In the forwarding of Ernesto Lechner’s 2006 book, Rock en Español: The Latin Alternative Rock Explosion, Lechner explains how the rock groups coming out of Latin America in the 1990’s helped change his outlook on Latin Rock. Growing in Argentina, Ernesto had a bias against Latin American musicians hell-bent on imitating their Anglo counterparts. However, it was groups like Los Fabulosos Cadillacs, Café Tacvba and Gustavo Cerati that showed him that Latin Rock had more to offer the world of music than sheer imitation: these artists had something to say.
In the mid-nineties I had a similar revelation. My friend Juan Carlos educated me on the music of the groups that I no knowledge of growing up in the states. It was instant love for me when he played me Maldita Vecindad, Fabulosos Cadillacs and Mano Negra, all of whom sang about issues that related directly to my life: songs about not belonging, of immigration and the effects of colonialism that affects indigenous people to this day. One of my favorite groups of this era was Todos Tus Muertos.
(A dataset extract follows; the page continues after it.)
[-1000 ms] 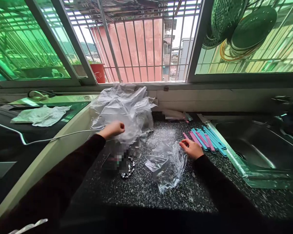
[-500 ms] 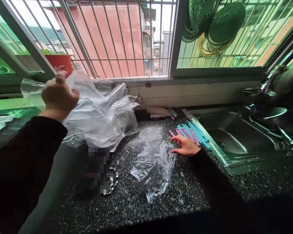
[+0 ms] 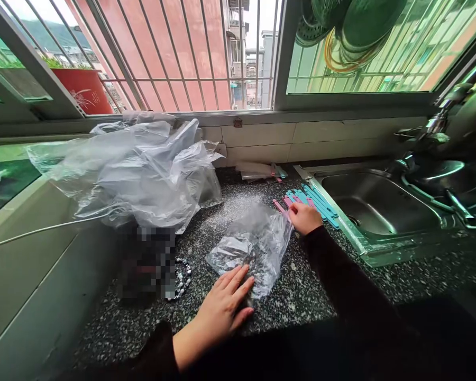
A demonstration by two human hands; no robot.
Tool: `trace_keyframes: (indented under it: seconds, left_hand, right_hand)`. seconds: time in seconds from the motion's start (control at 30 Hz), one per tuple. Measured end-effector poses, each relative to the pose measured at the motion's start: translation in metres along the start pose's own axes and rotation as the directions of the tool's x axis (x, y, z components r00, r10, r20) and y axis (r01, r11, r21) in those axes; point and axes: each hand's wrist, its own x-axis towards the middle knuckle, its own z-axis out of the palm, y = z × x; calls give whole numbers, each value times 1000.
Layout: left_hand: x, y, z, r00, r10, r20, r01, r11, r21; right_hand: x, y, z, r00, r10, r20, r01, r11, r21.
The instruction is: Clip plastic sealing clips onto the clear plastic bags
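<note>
- The clear plastic bag lay crumpled on the speckled countertop, between the pile of plastic bags and the sink.
- The left hand was palm down, its fingers spread, fingertips on the bag's near edge.
- The right hand had its thumb and fingertips drawn together at the bag's upper right edge (whether they pinched the film or a strip, I could not tell).
- Pink and turquoise strips lay just beyond that hand, beside the sink.
- A beaded bracelet lay left of the bag, next to a pixelated patch.
</note>
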Motion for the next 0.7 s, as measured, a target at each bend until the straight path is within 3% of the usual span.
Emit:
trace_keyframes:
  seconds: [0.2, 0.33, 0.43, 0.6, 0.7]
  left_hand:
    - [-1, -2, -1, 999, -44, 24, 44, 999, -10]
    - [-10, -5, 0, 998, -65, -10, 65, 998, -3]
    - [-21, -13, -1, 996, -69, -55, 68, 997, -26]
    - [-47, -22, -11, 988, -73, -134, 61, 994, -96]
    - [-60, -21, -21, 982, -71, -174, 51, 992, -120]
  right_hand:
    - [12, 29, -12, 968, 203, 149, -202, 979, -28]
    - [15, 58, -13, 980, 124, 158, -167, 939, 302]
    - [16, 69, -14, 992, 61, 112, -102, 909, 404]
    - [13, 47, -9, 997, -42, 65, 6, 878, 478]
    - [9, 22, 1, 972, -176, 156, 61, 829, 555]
For one, I grew up as a huge fan of The Bad Brains and there were many similarities between the two bands. Todos were a rock band at heart, with excellent musicianship that meant they could play both heavy and fast. Then much like The Bad Brains, they could switch gears and play Reggae. Todos Tus Muertos (translation: All Your Dead) were energetic singers. Pablo and Fidel were both black. But that is where their likeness ends. Todos were Dancehall based compared to The Bad Brains’ Roots Reggae style. Also Todos would add elements of other Latin music like Cuban Son. Lyrically, Todos were leftist, influenced by both Latin American & Jamaican icons such as Che Guevara, Augusto Sandino, Emiliano Zapata, Marcus Garvey and Subcomandante Marcos.